The Empty Places We Carry
Think back to your school days for a moment. Was there a sport you loved, a club you joined, or an activity that filled your afternoons?
For me, it was cheerleading, music, and dance. Piano lessons, singing, and ballet filled many of my afternoons through middle and high school. I can still feel the cool piano keys under my fingers, hear voices warming up before a performance, and catch the faint smell of the dance studio floors after practice. I really wish I had stuck with ballet, but that’s beside the point. Ha!
School events had their own rhythm: the music, the crowd in the stands, the excitement that seemed to hang in the air. Standing there performing or cheering, my eyes would sometimes drift toward the audience. Not because my parents weren’t there, they always showed up for me, but because something inside still felt a little incomplete.
Both of my sisters had already left home for college while I was still in elementary school. Their absence left a space in our home that never quite felt the same again. Life kept moving forward, and I stayed busy with school and activities, but every now and then that empty place made itself known.
At the time, I didn’t fully understand what that feeling meant. Looking back now, those early moments quietly shaped the way absence settled into my heart. As the years passed, life filled in around those feelings. School, friendships, adulthood, work, and raising my own family became the focus. Those early empty places didn’t disappear, but they softened and drifted into the background of everyday life.
Then years later, another loss brought them rushing back in ways I never expected. When my daughter passed away, the house felt unfamiliar. One morning, I walked into the kitchen and stood there longer than usual, staring at the counter where backpacks and breakfast plates used to pile up. The room was still, but my thoughts were not. Questions circled through my mind again and again.
What should I have done differently?
What could I have changed?
In that moment, old thoughts that had lived quietly in the background for years began rising to the surface again.
Thoughts of abandonment. Thoughts of never being enough. Thoughts of not being invited. Thoughts of never getting it right. Thoughts of not being lovable.
They didn’t arrive all at once. They slipped in slowly, repeating themselves until they began shaping the way I saw myself.
That season opened my eyes to something I had never fully understood before: the incredible power of our thoughts. Curiosity led me to begin studying the way our minds work and how beautifully God designed our brains to function. Honestly, it surprised me that graduate school had never covered any of this. No one had explained how deeply our thoughts influence our emotions or how strongly they shape our experience of life.
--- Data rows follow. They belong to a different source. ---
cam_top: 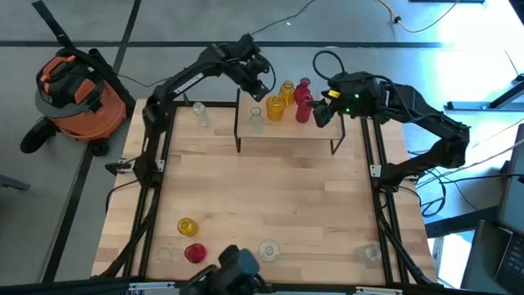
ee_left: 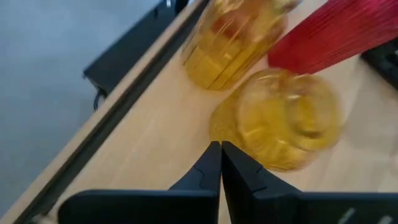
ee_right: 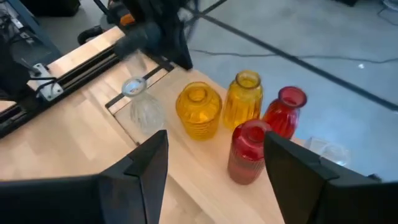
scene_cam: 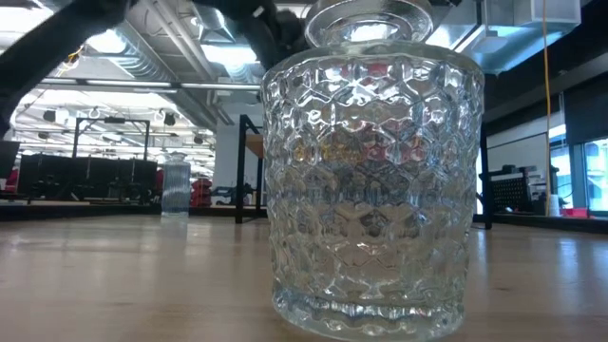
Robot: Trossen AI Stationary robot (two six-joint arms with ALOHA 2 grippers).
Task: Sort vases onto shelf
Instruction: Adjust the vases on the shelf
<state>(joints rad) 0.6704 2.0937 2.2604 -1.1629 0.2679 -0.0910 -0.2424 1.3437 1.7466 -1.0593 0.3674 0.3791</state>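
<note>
Butcher-block tabletop (cam_top: 270, 188) carries the shelf (cam_top: 286, 131) along its far edge, where five vases cluster: a clear one (cam_top: 256, 120), a round yellow vase (cam_top: 276, 108), a ribbed yellow one (cam_top: 286, 90) and two red vases (cam_top: 303, 106). Left gripper (cam_top: 264, 86) hangs above the shelf's far side, fingers pressed together and empty, the round yellow vase just ahead of its tips. Right gripper (cam_top: 325, 111) hovers beside the red pair, fingers spread, holding nothing. More vases (cam_top: 187, 227) stand along the near edge.
</note>
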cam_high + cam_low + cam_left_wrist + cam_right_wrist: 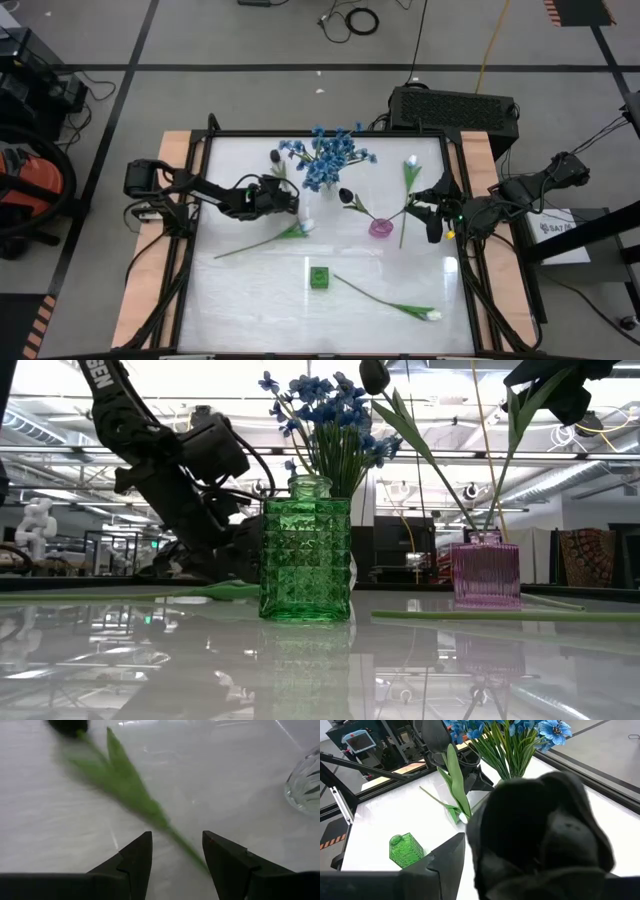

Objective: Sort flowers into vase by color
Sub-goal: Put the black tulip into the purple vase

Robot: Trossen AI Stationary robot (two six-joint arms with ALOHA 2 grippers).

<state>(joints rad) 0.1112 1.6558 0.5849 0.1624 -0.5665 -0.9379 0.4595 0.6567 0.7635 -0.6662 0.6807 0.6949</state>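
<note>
While ribbed, pink glass vase square-shouldered.

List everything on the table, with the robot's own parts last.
blue flowers: one bunch, blue with green stems, standing in the clear vase at the table's back.
clear vase: one, colourless, ahead of the left gripper.
green vase: one, green, empty, mid-table near the front.
pink vase: one, pink, right of centre.
dark tulips: two, near-black; one in the pink vase, one lying with its stem between the left fingers.
white tulips: three, white; two lying flat, one up by the right gripper.
left gripper: fingers open, low over the table.
right gripper: beside the pink vase.
</note>
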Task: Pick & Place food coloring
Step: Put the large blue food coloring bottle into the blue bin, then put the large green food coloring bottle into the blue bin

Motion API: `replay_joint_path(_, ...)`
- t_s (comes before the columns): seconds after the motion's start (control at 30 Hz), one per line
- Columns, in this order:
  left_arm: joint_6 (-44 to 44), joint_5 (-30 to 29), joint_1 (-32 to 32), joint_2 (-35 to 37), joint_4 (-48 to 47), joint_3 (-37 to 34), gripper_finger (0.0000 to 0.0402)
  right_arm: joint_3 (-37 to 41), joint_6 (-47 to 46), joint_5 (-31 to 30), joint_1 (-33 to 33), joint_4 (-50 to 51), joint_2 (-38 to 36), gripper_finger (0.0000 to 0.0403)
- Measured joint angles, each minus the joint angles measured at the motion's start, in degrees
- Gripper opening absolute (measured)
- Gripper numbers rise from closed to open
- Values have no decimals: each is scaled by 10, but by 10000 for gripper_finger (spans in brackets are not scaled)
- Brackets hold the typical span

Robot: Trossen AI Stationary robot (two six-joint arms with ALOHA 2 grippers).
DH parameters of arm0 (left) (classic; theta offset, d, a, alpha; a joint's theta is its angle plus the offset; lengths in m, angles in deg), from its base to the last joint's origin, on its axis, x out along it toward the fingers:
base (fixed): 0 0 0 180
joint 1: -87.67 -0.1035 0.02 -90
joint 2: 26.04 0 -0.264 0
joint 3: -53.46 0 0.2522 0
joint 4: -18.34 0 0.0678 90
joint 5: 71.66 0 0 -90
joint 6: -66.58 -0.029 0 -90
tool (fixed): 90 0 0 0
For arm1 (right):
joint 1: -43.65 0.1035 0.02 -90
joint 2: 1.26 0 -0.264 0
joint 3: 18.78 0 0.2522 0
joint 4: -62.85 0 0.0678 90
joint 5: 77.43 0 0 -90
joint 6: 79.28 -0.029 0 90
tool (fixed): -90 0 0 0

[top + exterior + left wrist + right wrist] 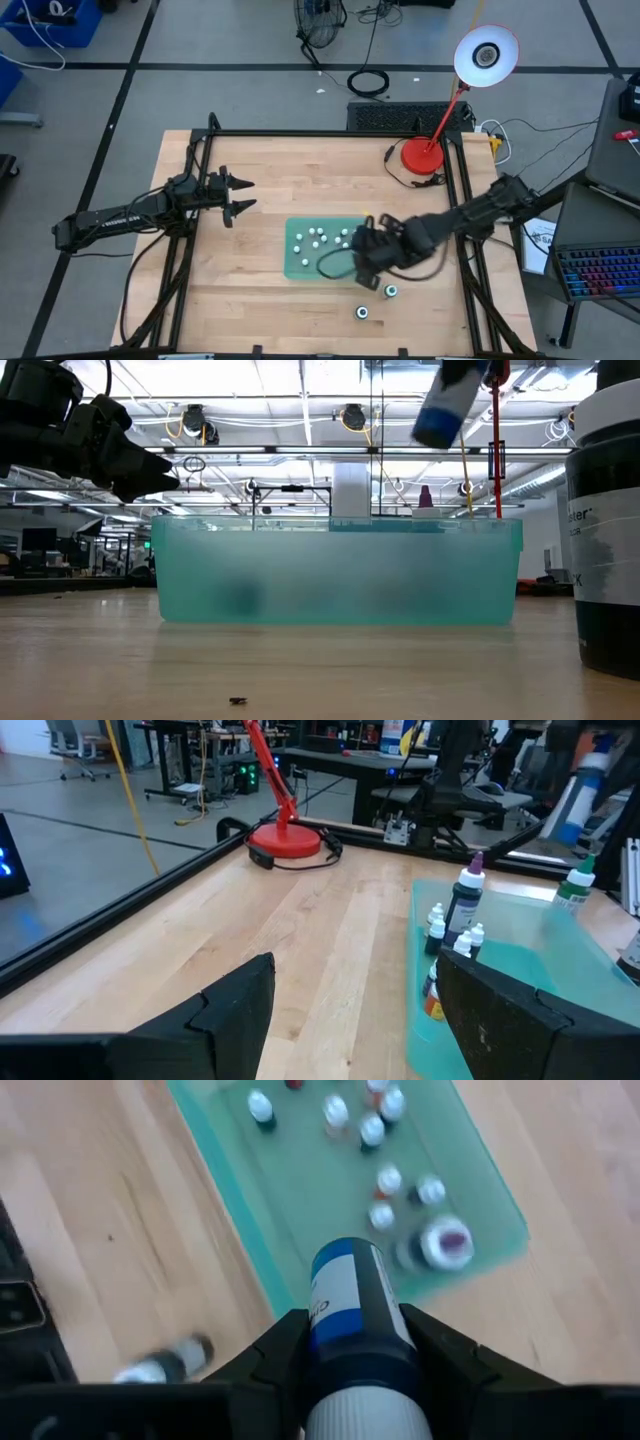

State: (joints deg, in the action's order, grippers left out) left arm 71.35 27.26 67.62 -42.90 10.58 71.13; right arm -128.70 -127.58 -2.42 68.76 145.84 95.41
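A translucent green tray (325, 250) holds several small white-capped food coloring bottles (382, 1180) and one bigger bottle with a purple top (466, 900). Two more bottles (391, 291) stand on the wood near the table's near edge. My right gripper (368, 243) is over the tray's right end, shut on a blue-labelled bottle (350, 1305). That bottle shows tilted in the air in the low view (445, 405). My left gripper (243, 196) waits open to the left of the tray, above the table (355, 980). My right gripper pinches the blue-labelled bottle by its body (355, 1335) between the two fingers (285, 1350). The bottle lies along the fingers, its dark end (345, 1260) pointing away from the wrist and down toward the tray. It is lifted clear of everything and tilted.
A red desk lamp base (422, 155) with its cable sits at the far right corner. A black frame rail (330, 133) borders the table. A large dark bottle (605, 510) stands close to the low camera. One bottle (165, 1362) stands on the wood beside the tray.
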Motion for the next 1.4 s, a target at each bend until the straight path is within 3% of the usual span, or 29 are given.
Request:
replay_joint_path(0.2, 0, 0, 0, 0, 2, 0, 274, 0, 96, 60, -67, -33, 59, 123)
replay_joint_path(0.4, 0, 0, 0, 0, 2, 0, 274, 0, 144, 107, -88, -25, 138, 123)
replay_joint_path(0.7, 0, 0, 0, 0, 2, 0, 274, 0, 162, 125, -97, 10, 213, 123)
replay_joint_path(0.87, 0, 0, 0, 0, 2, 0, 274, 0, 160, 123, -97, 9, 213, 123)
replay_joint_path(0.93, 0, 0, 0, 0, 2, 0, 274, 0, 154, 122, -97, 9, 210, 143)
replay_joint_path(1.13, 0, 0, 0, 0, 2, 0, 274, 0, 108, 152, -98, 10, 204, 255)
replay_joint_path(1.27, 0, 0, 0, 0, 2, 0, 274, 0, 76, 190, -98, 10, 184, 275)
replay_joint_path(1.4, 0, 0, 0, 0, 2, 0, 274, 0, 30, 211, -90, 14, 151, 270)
As that learning unfolded, patterns in my own thinking became impossible to ignore. My mind kept circling what was missing: the people who had left, the moments that couldn’t be changed, and the life I wished had unfolded differently.
For years, part of my heart had been holding on to those empty places, almost as if something inside me was still waiting for life to return to what it once was.
One day, a question surfaced that I couldn’t ignore. What am I truly seeking in those empty places? The pause that followed felt honest.
For so long, my attention had been fixed on what was missing. My mind kept returning to the places where people had left, the relationships that had changed, and the things that never turned out the way I thought they would.
And slowly, something began to make sense. All that time I had been looking toward who wasn’t there. And completely missing the One who had been there the whole time. My Heavenly Father.
He never left. He never walked away. Even in seasons that felt painfully lonely, His presence remained steady and close.
Looking back now, moments stand out where His hand was quietly holding things together in ways I couldn’t see at the time. In the middle of loss, confusion, and unanswered questions, He was still there. Still near. And sister friend, maybe you know what it feels like to carry empty places too.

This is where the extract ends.